:: Recorded data ::

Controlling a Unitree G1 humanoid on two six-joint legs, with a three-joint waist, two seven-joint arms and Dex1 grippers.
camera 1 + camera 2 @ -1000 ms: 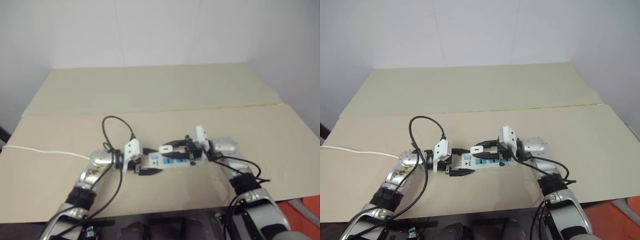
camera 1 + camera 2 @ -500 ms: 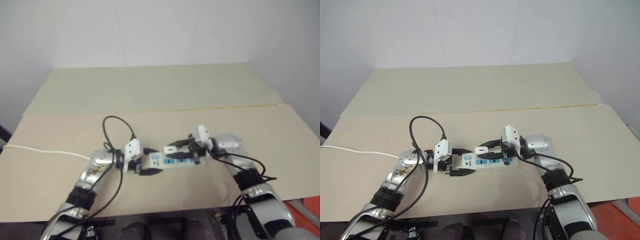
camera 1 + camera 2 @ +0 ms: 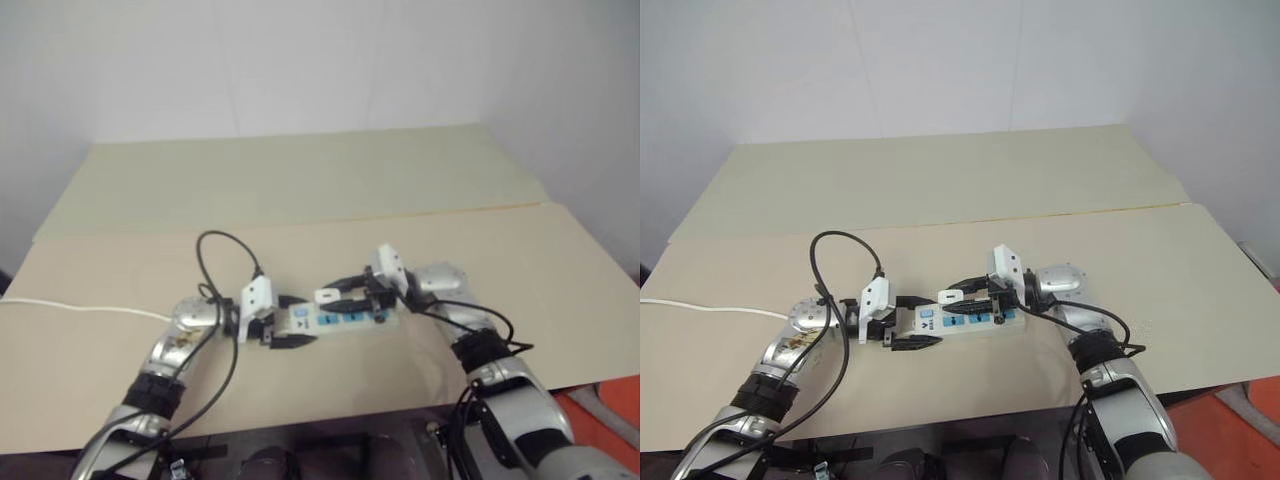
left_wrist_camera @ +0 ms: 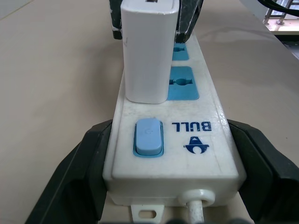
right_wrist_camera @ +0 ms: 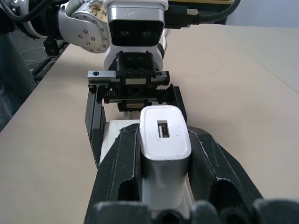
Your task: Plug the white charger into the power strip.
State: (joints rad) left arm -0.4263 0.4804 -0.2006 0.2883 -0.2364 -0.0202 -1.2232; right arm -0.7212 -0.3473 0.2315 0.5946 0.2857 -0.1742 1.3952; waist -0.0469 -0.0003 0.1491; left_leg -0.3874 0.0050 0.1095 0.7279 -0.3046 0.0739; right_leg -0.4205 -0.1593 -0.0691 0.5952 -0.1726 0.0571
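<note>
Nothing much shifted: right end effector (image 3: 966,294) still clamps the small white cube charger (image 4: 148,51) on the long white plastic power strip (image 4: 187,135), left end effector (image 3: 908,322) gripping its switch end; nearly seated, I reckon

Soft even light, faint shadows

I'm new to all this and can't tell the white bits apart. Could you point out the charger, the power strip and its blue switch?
white charger (image 4: 145,56), left wrist view, on its broad front face.
power strip (image 4: 205,158), left wrist view, on the bare white top near the logo.
blue switch (image 4: 148,136), left wrist view, on the middle of the rocker.
</note>
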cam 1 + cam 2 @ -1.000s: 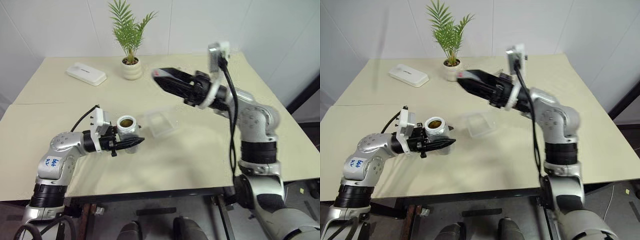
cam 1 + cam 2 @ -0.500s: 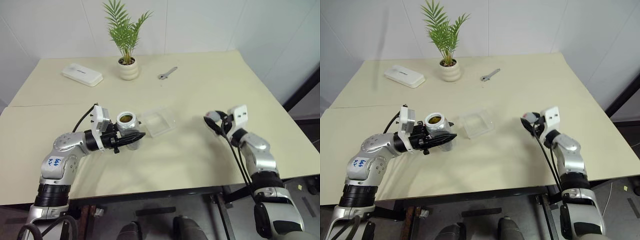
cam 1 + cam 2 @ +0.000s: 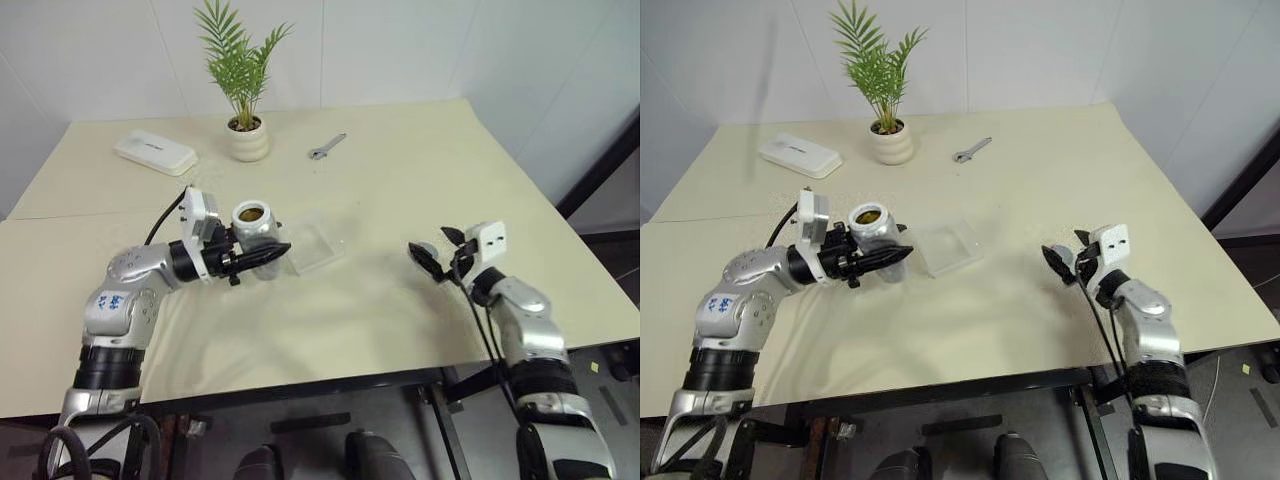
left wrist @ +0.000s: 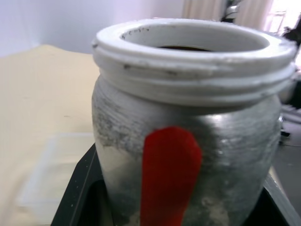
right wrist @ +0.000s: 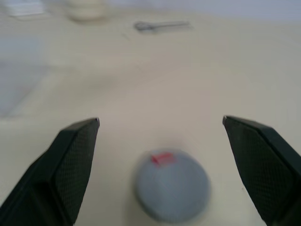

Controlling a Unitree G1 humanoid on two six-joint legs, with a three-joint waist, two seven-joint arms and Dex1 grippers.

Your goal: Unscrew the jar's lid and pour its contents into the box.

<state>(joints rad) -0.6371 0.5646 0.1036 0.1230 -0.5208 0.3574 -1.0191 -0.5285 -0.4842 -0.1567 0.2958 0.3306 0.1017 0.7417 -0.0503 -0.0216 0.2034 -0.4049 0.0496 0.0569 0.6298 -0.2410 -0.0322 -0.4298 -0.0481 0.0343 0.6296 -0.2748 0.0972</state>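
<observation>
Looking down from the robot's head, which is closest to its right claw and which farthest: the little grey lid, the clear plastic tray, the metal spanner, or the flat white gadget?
From the right gripper, in the left eye view:
1. The small round grey lid, on the table right between its open fingers.
2. The shallow clear plastic tray, mid-table, towards the left arm.
3. The small metal spanner, farther back beside the potted plant.
4. The flat white rectangular gadget, far back-left corner.
</observation>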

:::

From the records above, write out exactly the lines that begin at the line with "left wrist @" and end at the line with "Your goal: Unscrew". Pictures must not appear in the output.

* **The answer**
left wrist @ +0.000s: 
right wrist @ +0.000s: 

Controlling a Unitree G1 humanoid on two six-joint legs, with a three-joint waist, two seven-joint arms and Dex1 grippers.

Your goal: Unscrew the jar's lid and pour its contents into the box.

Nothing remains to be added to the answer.